• [BRIEF] Reproduce every entry exactly and leave its pictures out.

[[ INPUT FOR THIS TASK open ]]

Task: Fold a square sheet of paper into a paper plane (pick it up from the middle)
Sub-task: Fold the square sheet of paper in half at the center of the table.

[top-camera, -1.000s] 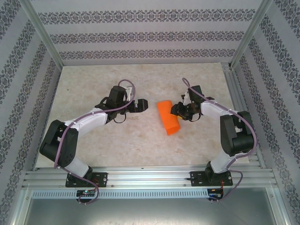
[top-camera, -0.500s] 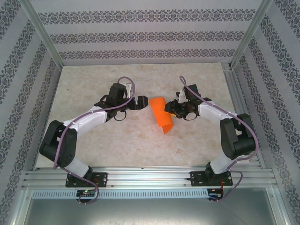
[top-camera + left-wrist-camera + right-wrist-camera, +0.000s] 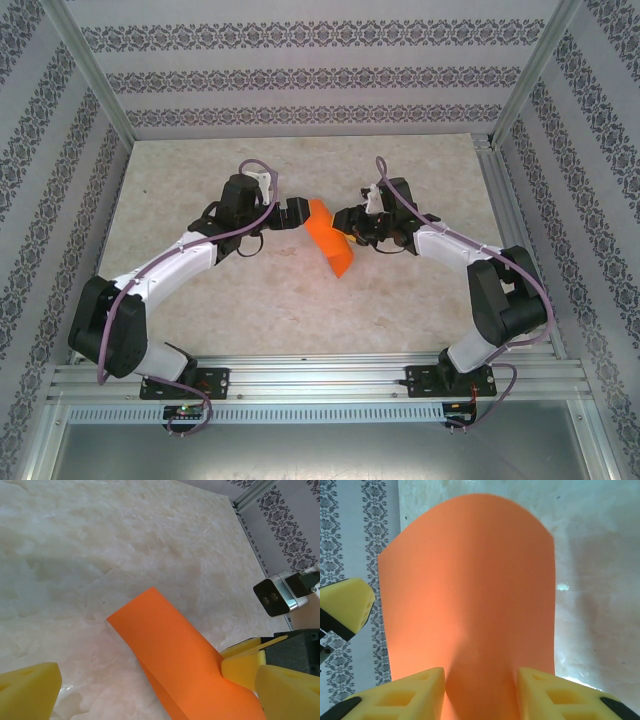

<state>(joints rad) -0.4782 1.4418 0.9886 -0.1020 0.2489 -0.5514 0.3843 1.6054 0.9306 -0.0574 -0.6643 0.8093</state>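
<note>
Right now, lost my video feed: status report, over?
Right gripper clamped on square sheet of paper, curled. Left gripper open beside it. Nothing in the way.

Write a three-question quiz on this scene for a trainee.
1. Which grips the paper? A the left jaws; B the right jaws; C both.
2. True or false: the paper lies flat on the table.
3. Fill in: the left jaws stand ___.
Key: 1 B. 2 False, it is curved. 3 open.
</note>
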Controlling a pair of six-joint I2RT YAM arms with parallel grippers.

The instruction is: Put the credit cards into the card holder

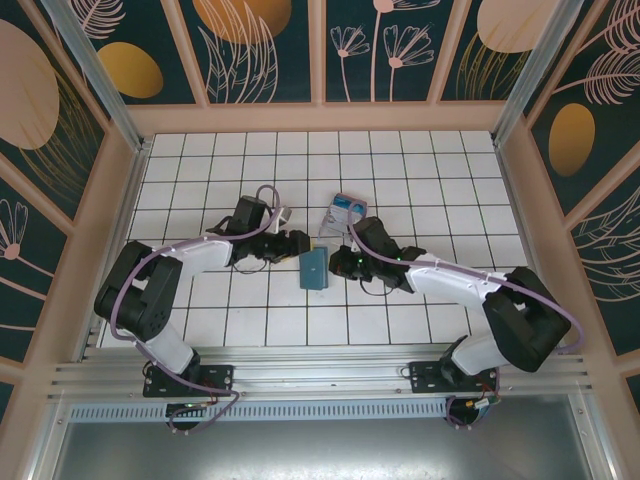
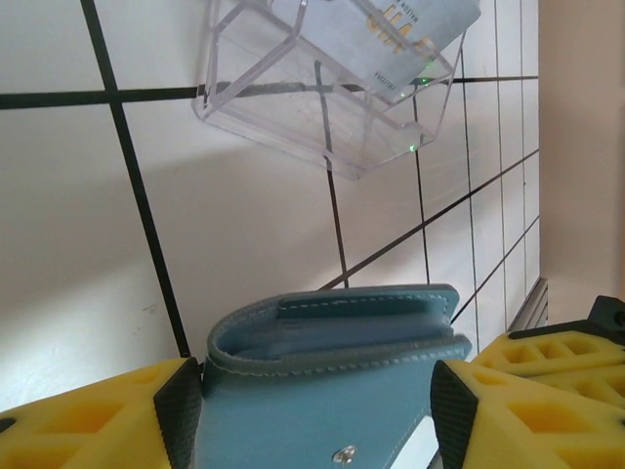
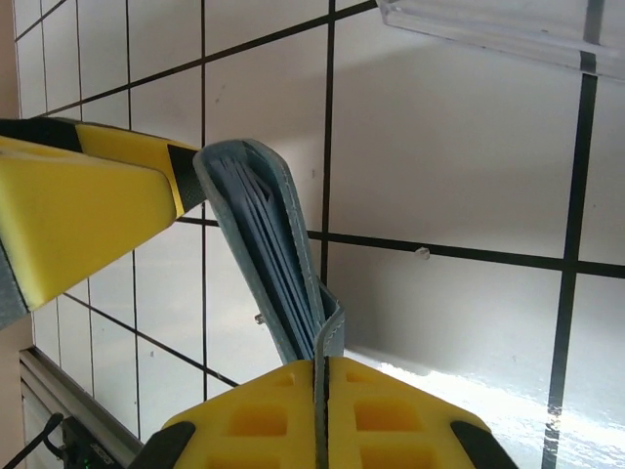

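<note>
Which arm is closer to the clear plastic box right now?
Right. The right arm lies directly beside the clear box, on its right. The left tool is farther off, to the box's left, at the wallet.

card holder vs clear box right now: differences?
The card holder is opaque teal; the clear box is see-through. The card holder gapes slightly, one flap pinched in the right claw; the clear box sits untouched on the tiles. Both are small, near mid-table.
</note>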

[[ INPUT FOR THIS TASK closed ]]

• [WRITTEN SOLUTION]
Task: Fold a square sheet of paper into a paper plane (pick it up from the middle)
Sub-task: Fold the square sheet of paper in half at the center of the table.

[top-camera, -1.000s] 
[top-camera, -0.500s] 
[top-camera + left-wrist-camera + right-wrist-camera, +0.000s] 

<state>(joints rad) -0.4782 1.4418 0.9886 -0.1020 0.2489 -0.5514 0.3843 1.6054 0.9306 -0.0574 -0.6643 0.8093</state>
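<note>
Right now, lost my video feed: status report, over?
Right gripper clamped on square sheet of paper, curled. Left gripper open beside it. Nothing in the way.

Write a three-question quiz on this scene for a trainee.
1. Which grips the paper? A the left jaws; B the right jaws; C both.
2. True or false: the paper lies flat on the table.
3. Fill in: the left jaws stand ___.
Key: 1 B. 2 False, it is curved. 3 open.
</note>
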Controlling a pair of six-joint I2RT YAM arms with parallel grippers.

The instruction is: Put the credit cards into the card holder


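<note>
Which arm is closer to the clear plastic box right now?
Right. The right arm lies directly beside the clear box, on its right. The left tool is farther off, to the box's left, at the wallet.

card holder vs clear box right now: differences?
The card holder is opaque teal; the clear box is see-through. The card holder gapes slightly, one flap pinched in the right claw; the clear box sits untouched on the tiles. Both are small, near mid-table.
</note>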

The output is complete, and nothing more is needed.